Assignment: Copy each line below containing "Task".

((

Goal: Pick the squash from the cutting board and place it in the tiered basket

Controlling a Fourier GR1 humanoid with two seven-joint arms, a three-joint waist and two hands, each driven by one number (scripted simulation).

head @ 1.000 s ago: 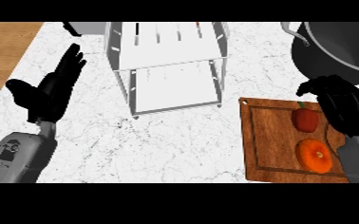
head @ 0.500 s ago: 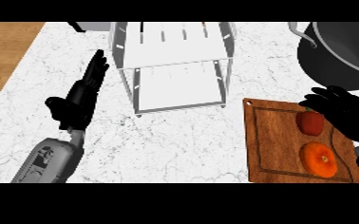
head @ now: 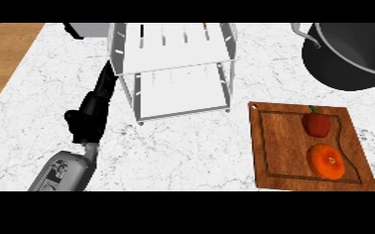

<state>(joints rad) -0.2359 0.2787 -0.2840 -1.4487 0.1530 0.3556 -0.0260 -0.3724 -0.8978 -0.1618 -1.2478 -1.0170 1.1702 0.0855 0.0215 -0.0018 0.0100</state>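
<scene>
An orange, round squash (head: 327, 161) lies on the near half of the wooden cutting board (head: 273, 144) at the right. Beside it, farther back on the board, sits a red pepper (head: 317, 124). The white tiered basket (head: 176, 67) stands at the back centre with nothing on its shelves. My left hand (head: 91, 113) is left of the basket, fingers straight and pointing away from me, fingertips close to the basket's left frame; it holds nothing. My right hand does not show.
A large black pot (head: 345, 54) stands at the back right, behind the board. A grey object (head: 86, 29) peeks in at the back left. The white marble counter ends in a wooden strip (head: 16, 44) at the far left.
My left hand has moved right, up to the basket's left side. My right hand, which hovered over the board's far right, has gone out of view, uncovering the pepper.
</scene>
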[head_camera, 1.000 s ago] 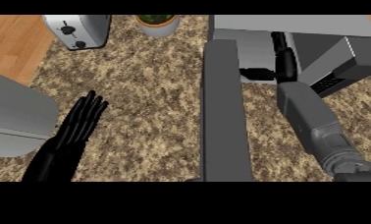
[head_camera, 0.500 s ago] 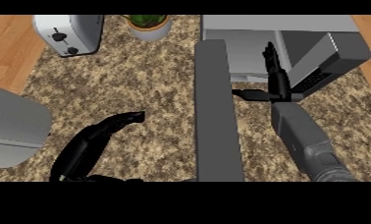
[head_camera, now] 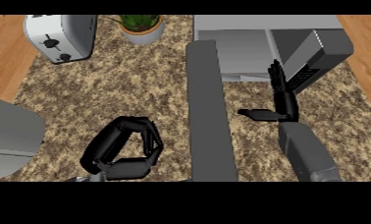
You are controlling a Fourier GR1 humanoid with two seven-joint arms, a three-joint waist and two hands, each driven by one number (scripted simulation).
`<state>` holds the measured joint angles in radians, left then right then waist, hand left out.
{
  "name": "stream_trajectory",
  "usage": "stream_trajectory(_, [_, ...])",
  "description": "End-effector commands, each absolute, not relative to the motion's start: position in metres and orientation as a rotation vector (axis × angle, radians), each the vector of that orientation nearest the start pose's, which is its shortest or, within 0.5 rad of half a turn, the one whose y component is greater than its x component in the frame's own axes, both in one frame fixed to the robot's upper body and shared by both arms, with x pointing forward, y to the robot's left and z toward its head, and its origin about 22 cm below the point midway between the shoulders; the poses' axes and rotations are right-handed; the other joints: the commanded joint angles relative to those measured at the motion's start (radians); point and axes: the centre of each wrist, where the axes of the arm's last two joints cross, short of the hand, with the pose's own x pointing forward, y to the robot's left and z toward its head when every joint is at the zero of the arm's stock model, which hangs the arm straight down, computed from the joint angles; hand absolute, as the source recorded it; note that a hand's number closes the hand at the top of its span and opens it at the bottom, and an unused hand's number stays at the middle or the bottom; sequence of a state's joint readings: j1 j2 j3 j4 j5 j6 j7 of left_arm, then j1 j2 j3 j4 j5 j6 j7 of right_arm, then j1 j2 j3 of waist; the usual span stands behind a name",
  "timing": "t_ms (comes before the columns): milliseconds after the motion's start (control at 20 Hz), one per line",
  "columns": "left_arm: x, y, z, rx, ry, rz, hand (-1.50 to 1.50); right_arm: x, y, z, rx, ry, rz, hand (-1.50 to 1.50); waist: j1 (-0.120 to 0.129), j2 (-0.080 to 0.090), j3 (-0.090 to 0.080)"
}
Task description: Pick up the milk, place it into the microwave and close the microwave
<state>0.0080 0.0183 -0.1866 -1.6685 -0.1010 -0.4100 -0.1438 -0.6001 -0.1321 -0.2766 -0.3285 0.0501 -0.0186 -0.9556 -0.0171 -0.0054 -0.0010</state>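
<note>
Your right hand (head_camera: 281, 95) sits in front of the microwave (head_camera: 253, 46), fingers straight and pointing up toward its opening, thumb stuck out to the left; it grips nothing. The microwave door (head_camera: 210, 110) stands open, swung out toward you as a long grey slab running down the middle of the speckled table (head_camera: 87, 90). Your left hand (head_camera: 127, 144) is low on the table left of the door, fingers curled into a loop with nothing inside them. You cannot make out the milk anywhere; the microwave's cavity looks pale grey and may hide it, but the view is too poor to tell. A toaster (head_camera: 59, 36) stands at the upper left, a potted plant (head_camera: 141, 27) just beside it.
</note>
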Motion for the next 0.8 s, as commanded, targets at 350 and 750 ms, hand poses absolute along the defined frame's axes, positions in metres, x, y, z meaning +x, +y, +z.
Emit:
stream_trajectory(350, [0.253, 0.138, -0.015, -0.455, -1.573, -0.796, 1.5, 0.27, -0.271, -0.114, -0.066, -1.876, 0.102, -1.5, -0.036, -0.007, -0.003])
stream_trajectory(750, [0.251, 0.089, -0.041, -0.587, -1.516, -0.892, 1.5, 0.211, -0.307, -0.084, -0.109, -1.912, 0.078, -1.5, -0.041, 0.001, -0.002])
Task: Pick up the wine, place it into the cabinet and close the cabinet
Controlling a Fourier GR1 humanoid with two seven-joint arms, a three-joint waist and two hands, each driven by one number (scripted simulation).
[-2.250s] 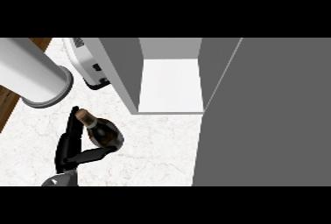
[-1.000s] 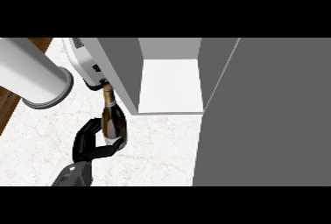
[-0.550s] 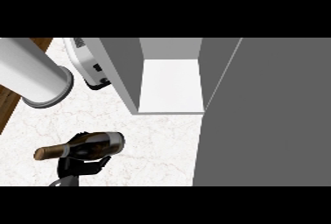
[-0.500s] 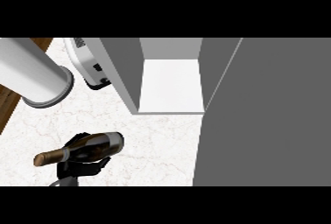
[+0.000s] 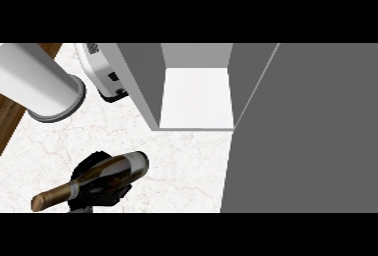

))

Written answer:
Task description: Pick up the milk, place it into the microwave and close the microwave
Task: Pick up the wine, place it into the cabinet and close the cabinet

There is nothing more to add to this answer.